While the need to sell more stock to raise cash, causing dilution of current shares, is possible, positive data would likely propel the stock price high enough to more than compensate. Negative data, of course, would present a much more serious problem.

Valuation

I always try to emphasize how subjective valuing development-stage companies can be. We like to see science as objective, but it is only objective when all the data is in. Investing before we see exactly how much revenue a drug generates involves some guessing. We can say something like "the drug has an 80% chance of approval, and would generate $1 billion per year at peak," but either the drug will be approved or not. And I have seen revenue estimates that seemed reasonable when made fall to pieces in the real world.

After coming off its 52-week high, IMGN closed on February 5 at $8.53, giving it a market capitalization of $1.13 billion. Compare that to the 52-week low, about a year ago, of $2.30, for a market cap of about $305 million.

Now imagine if ImmunoGen had a market cap of $4.0 billion. How would Wall Street rationalize that? An analyst might (simplifying) say that Mirvetuximab soravtansine (853) is worth a billion, isatuximab is worth a billion, the Jazz deal is worth a billion, and the rest of the pipeline and the platform that generates it would be worth a billion. Said with authority, that might sound believable. But I would not buy the stock today at that market capitalization. It assumes to much in positive outcomes.

I think any capitalization between $1 billion and $4 billion can be rationalized for ImmunoGen.

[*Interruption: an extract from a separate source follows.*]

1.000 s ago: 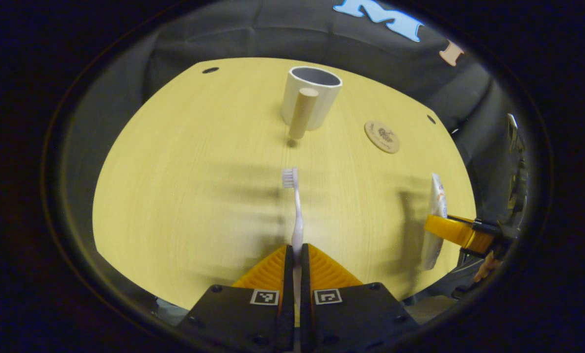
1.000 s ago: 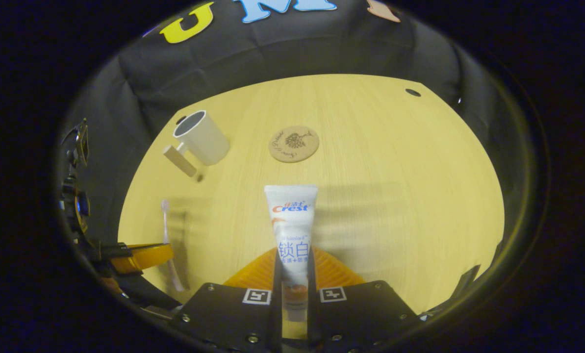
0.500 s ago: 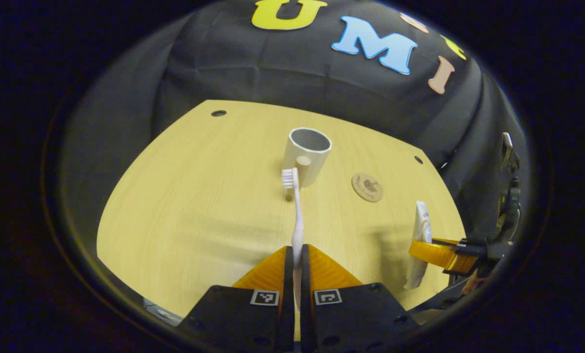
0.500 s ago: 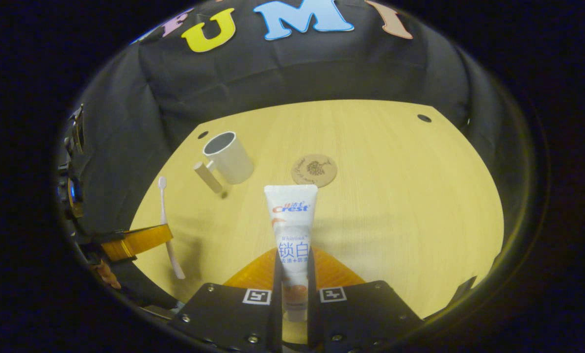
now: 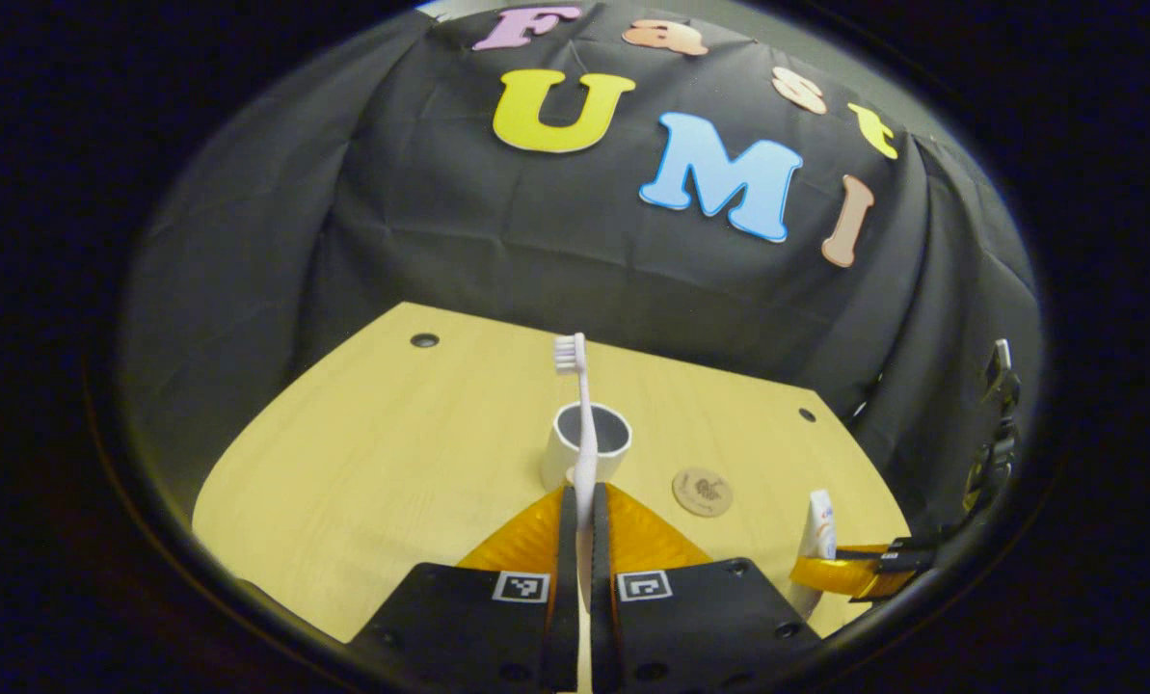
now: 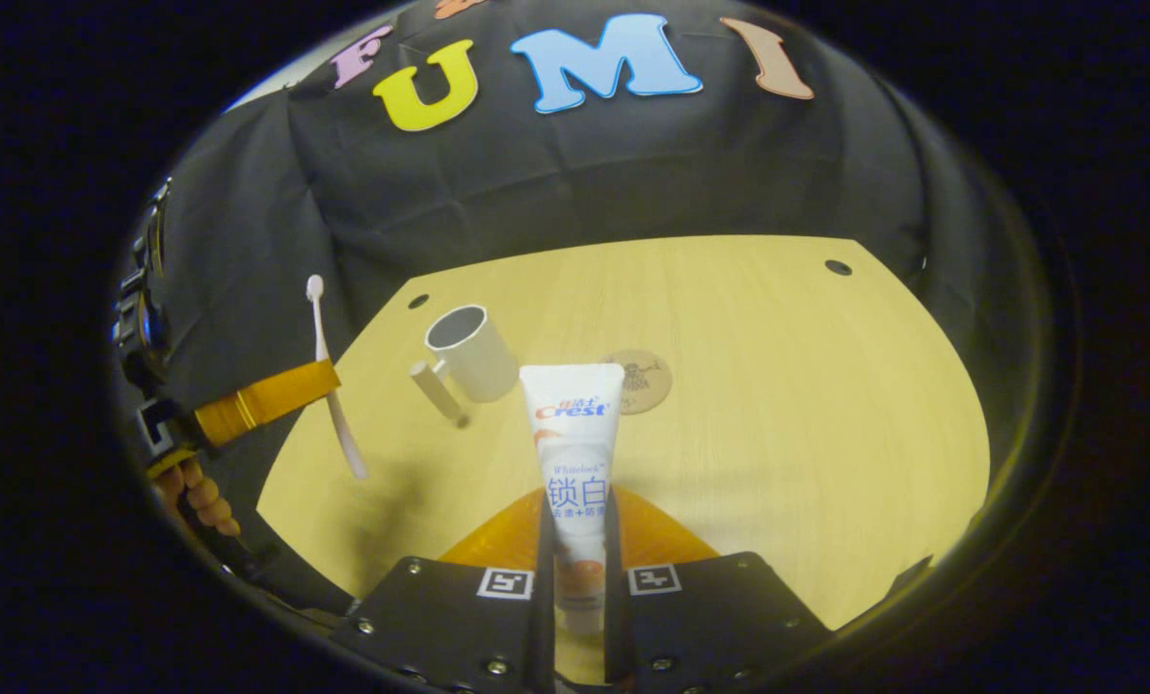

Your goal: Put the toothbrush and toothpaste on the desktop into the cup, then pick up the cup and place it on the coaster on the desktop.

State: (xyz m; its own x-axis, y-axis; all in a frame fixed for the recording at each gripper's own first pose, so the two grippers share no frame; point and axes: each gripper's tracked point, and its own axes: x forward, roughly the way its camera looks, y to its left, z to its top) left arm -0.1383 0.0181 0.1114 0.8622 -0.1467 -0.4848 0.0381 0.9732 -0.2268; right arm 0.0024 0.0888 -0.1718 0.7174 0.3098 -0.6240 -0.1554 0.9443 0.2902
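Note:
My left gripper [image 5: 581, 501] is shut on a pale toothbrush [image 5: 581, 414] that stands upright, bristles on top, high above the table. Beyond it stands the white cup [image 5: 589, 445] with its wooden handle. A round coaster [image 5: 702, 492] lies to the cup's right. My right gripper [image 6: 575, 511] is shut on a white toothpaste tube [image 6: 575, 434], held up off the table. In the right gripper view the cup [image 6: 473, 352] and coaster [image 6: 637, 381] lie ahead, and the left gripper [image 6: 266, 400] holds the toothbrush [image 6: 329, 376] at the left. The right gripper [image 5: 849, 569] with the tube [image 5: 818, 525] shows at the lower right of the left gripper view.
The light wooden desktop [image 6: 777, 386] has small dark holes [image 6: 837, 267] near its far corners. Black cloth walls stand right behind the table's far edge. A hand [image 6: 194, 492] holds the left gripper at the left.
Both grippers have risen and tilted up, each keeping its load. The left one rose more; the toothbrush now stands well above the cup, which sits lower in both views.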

I would tend to want to point to the $2.5 billion mark to take into account that even the three well-vetted candidates could still fail to achieve FDA approval. A $2.5 billion market cap would correspond to a stock price of $18.94.

So my goal would be $18.94, dependent on passable Phase 3 data on at least one and preferably two drug candidates. I would note that there was a time in mid-2015 when IMGN hit $19.39. That is a poor way to confirm a valuation, but worth considering.

ImmunoGen is scheduled to release its Q4 2017 results and hold its analyst conference on February 9, 2018.

Disclosure: I am/we are long IMGN, CELG, AMGN. I wrote this article myself, and it expresses my own opinions. I am not receiving compensation for it (other than from Seeking Alpha). I have no business relationship with any company whose stock is mentioned in this article.

Additional disclosure: At the close on 2/5/2017 ImmunoGen represented 2.1% of my portfolio.